**PROBLEM STATEMENT:** Your reply must contain the full listing below, reproduced exactly, but no pictures.

Segment Start: DATA EXTRACT

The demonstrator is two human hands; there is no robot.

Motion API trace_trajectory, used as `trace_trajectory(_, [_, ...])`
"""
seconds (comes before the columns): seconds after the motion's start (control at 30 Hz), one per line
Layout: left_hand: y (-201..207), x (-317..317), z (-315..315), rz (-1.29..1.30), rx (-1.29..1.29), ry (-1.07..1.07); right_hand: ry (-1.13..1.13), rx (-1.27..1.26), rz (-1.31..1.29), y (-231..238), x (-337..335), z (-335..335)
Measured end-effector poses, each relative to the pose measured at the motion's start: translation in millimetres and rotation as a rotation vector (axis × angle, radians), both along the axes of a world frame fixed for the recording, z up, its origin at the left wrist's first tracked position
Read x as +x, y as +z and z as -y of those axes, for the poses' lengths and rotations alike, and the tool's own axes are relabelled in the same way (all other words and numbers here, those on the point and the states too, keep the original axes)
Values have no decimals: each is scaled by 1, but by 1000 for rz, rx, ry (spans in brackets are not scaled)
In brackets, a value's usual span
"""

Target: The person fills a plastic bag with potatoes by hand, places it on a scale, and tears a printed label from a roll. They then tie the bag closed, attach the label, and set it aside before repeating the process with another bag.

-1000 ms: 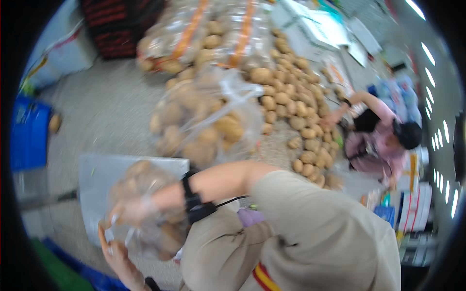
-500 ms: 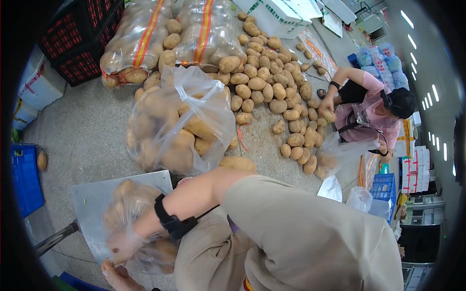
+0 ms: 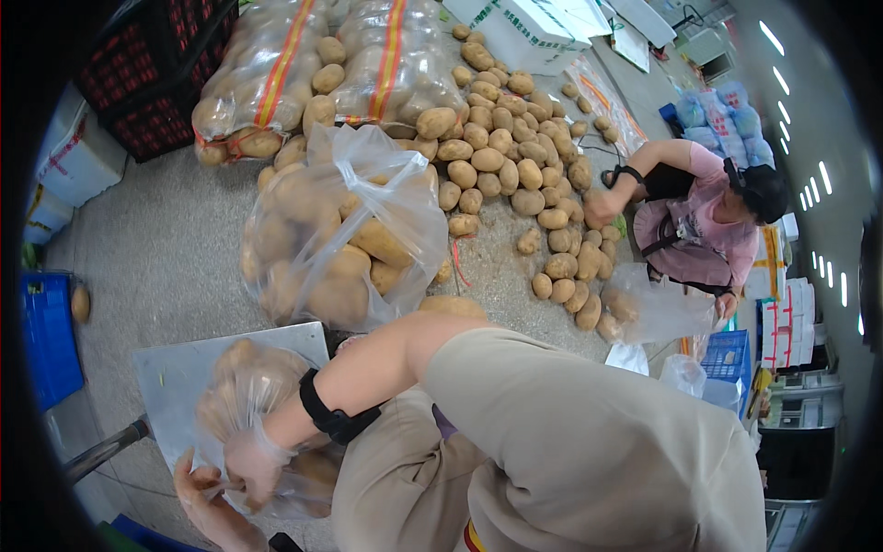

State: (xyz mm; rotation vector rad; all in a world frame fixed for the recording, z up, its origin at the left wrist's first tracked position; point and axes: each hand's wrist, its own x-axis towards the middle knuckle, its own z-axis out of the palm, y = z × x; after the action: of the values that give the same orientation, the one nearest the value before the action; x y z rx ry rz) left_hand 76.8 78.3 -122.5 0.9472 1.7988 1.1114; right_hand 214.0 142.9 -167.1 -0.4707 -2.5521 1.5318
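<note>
A clear plastic bag of potatoes (image 3: 241, 386) rests on a flat metal plate (image 3: 164, 382) at the lower left. My right hand (image 3: 253, 467) reaches across my knee, its fingers closed round the gathered neck of this bag. Close against it, my left hand (image 3: 210, 508) comes up from the lower edge with curled fingers at the bag's loose end. The exact grip there is partly hidden. Just beyond the plate stands a larger clear bag of potatoes (image 3: 340, 248), its top tied in a knot.
A heap of loose potatoes (image 3: 515, 147) spreads over the floor ahead. Big filled sacks (image 3: 262, 69) and black crates (image 3: 152, 83) lie behind. A blue crate (image 3: 51, 331) stands at left. At right, a crouching co-worker (image 3: 704, 212) holds a clear bag (image 3: 658, 304).
My left hand has moved up and left, its fingers now higher beside my right hand. My right hand has shifted slightly right. The co-worker's hand has reached down to the potatoes.
</note>
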Motion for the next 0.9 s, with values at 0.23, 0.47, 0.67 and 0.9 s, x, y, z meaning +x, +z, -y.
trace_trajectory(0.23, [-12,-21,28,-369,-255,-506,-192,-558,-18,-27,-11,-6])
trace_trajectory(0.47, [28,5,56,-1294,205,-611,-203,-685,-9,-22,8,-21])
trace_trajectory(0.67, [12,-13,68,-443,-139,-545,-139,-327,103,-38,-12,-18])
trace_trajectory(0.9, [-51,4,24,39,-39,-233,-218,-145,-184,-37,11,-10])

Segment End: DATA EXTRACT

**SOLUTION TO THE PROBLEM:**
The demonstrator is two human hands; there is no robot.

Motion API trace_trajectory, used as `trace_trajectory(_, [_, ...])`
"""
seconds (comes before the columns): seconds after the motion's start (control at 30 Hz), one per line
Layout: left_hand: y (-201..207), x (-317..317), z (-315..315), rz (-1.29..1.30), rx (-1.29..1.29), ry (-1.07..1.07); right_hand: ry (-1.13..1.13), rx (-1.27..1.26), rz (-1.31..1.29), y (-231..238), x (-337..335), z (-335..335)
Measured end-effector poses, each relative to the pose measured at the motion's start: translation in millimetres and rotation as a rotation vector (axis × angle, radians), both along the axes of a world frame fixed for the recording, z up, its origin at the left wrist's first tracked position
Read x as +x, y as +z and z as -y of those axes, for the poses' lengths and rotations alike, and the tool's own axes are relabelled in the same way (all other words and numbers here, those on the point and the states too, keep the original axes)
Values have no decimals: each is scaled by 1, but by 1000 for rz, rx, ry (spans in brackets are not scaled)
In brackets, a value's usual span
"""

Target: The person fills a plastic bag with potatoes by hand, places it on a scale, and tears a printed label from a roll. They then tie the bag closed, attach the label, and set it aside before repeating the process with another bag.

-1000 ms: 
-500 ms: 
+0 ms: 

State: (xyz mm; rotation vector rad; all in a world frame fixed for the recording, z up, its origin at the left wrist's first tracked position; point and axes: each hand's wrist, its own x-axis towards the middle knuckle, its own z-axis out of the palm, y = z × x; after the action: of the values that give the same orientation, the one nearest the value before the action; x y z rx ry rz) left_hand 76.8 78.3 -122.5 0.9472 1.7988 1.1114; right_hand 214.0 142.9 -167.1 -0.4707 -2.5521 1.5318
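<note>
A clear plastic bag of potatoes (image 3: 241, 386) rests on a flat metal plate (image 3: 164, 382) at the lower left. My right hand (image 3: 253, 467) reaches across my knee, its fingers closed round the gathered neck of this bag. Close against it, my left hand (image 3: 210, 508) comes up from the lower edge with curled fingers at the bag's loose end. The exact grip there is partly hidden. Just beyond the plate stands a larger clear bag of potatoes (image 3: 340, 248), its top tied in a knot.
A heap of loose potatoes (image 3: 515, 147) spreads over the floor ahead. Big filled sacks (image 3: 262, 69) and black crates (image 3: 152, 83) lie behind. A blue crate (image 3: 51, 331) stands at left. At right, a crouching co-worker (image 3: 704, 212) holds a clear bag (image 3: 658, 304).
My left hand has moved up and left, its fingers now higher beside my right hand. My right hand has shifted slightly right. The co-worker's hand has reached down to the potatoes.
</note>
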Motion for the next 0.9 s, with values at 0.23, 0.47, 0.67 and 0.9 s, x, y, z meaning +x, +z, -y.
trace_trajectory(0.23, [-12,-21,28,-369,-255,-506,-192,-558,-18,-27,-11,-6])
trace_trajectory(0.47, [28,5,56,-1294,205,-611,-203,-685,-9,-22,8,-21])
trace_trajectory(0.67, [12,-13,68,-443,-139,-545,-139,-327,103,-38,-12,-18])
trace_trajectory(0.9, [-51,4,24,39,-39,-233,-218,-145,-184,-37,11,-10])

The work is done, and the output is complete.